Preparation of Metal Hydrides Using Chemical Synthesis and Hydriding Kinetics

화학적 합성법에 의한 금속수소화물의 제조 및 수소화 속도론적 연구

  • Lee, Yun Sung (School of Chemical Engineering and Technology, Chonbuk National University) ;
  • Oh, Jae Wan (School of Chemical Engineering and Technology, Chonbuk National University) ;
  • Moon, Sung Sik (School of Chemical Engineering and Technology, Chonbuk National University) ;
  • Nahm, Kee Suk (School of Chemical Engineering and Technology, Chonbuk National University)
  • Received : 1997.12.05
  • Accepted : 1998.01.22
  • Published : 1998.04.10

Abstract

Metal hydrides, $LaNi_5$ and $LaNi_{4.5}Al_{0.5}$, were prepared using chemical synthetic method, and their physical properties were examined using various analytic techniques such as TGA, XRD, SEM and EDX. The activation of the chemically prepared $LaNi_5$ and $LaNi_{4.5}Al_{0.5}$ was achieved by two hydriding/dehydriding cycles only. The miasurements of P-C-T curves revealed that 6 and 5.5 hydrogen atoms were stored in LaNi5and $LaNi_{4.5}Al_{0.5}$, respectively. The hydriding reaction rated for $LaNi_{4.5}Al_{0.5}$ were measured by the method of initial rates.
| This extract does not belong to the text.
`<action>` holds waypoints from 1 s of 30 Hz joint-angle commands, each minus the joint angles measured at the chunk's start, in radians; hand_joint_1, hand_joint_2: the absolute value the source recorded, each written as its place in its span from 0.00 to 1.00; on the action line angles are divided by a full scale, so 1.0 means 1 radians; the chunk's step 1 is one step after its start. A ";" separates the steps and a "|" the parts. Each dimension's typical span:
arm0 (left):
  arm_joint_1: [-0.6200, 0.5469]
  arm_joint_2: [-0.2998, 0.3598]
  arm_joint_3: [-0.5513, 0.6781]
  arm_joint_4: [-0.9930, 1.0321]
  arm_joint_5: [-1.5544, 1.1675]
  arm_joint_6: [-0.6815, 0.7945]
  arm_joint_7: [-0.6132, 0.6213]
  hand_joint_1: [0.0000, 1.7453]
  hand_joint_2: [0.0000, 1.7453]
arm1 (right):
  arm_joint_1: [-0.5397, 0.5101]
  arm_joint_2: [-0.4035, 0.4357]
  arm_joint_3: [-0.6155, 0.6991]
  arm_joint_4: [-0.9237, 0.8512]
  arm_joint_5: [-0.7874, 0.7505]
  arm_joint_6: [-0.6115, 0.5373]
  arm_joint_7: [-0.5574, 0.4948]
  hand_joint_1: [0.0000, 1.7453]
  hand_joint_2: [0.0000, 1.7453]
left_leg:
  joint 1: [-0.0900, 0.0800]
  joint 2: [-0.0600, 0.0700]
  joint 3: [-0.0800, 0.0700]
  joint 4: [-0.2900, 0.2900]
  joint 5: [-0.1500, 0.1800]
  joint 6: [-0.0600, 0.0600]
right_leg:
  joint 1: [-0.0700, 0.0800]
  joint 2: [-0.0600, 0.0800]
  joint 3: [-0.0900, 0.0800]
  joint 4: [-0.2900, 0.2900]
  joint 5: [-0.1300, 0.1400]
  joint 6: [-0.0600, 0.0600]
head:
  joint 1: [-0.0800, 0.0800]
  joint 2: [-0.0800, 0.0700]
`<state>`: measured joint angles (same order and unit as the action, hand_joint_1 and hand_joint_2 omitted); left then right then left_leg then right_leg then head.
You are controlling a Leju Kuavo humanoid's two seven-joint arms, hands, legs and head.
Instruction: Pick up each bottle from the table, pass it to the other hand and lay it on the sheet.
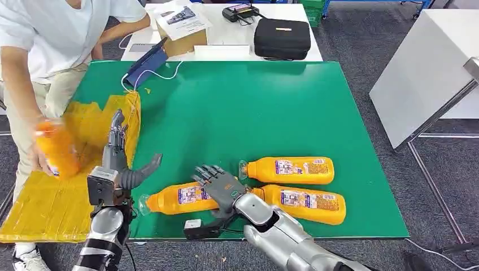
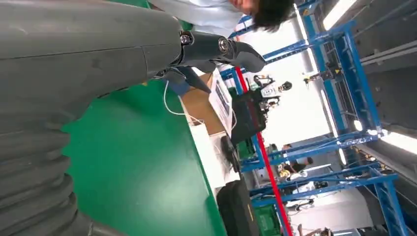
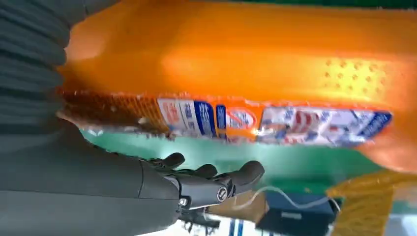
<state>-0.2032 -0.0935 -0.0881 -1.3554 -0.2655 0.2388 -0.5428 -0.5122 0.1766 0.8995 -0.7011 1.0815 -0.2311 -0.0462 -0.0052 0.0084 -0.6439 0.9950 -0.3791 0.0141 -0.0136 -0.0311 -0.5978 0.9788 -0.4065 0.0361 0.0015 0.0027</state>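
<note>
Down near the table's front edge, the right hand (image 1: 221, 186) rests spread fingers on an orange bottle (image 1: 181, 198) lying on the green mat (image 1: 237, 107). Left hand (image 1: 116, 164) hovers empty, fingers extended, beside the yellow sheet (image 1: 51, 203); a person (image 1: 39, 62) holds another bottle (image 1: 56, 149) above it.

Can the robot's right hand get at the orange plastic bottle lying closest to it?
Probably yes. The right hand hovers open right over the nearest orange plastic bottle, which lies flat on the green table with nothing covering it. The other bottles lie off to the side.

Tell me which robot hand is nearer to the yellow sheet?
Left. The left hand hangs open by the yellow sheet edge; the right hand is farther off, on the green mat among the bottles.
</note>
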 commanded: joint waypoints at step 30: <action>-0.049 -0.024 -0.037 0.063 0.036 0.008 0.015 0.00 1.00 | 0.113 0.037 -0.410 -0.152 -0.373 -0.302 -0.236 1.00 1.00 | 0.001 -0.003 0.004 0.000 -0.001 -0.001 | 0.000 -0.001 0.006 0.000 -0.002 -0.001 | 0.000 0.000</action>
<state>-0.2302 -0.1099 -0.1060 -1.3268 -0.2323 0.2407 -0.5325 -0.4685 0.2159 0.7175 -0.6990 0.8563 -0.5120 -0.1855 -0.0053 0.0080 -0.6428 0.9951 -0.3788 0.0145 -0.0137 -0.0316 -0.5966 0.9788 -0.4063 0.0366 0.0015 0.0027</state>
It was found that the shrinking unreacted core model could be applied for the analysis of hydriding kinetics of $LaNi_5$. The rate controlling step of this reaction was the dissociative chemisorption of hydrogen molecules on the surface of $LaNi_5$. The activation energy was $9.506kcal/mol-H_2$. The rates measured in the temperature range from 273 to 343K and in pressure difference ($P_o-P_{eq}$) range form 0.25 to 0.66atm could be expressed as the following equation ; $\frac{dX}{dt}=4.636(P_o-P_{eq})$ exp($\frac{-9506}{RT}$).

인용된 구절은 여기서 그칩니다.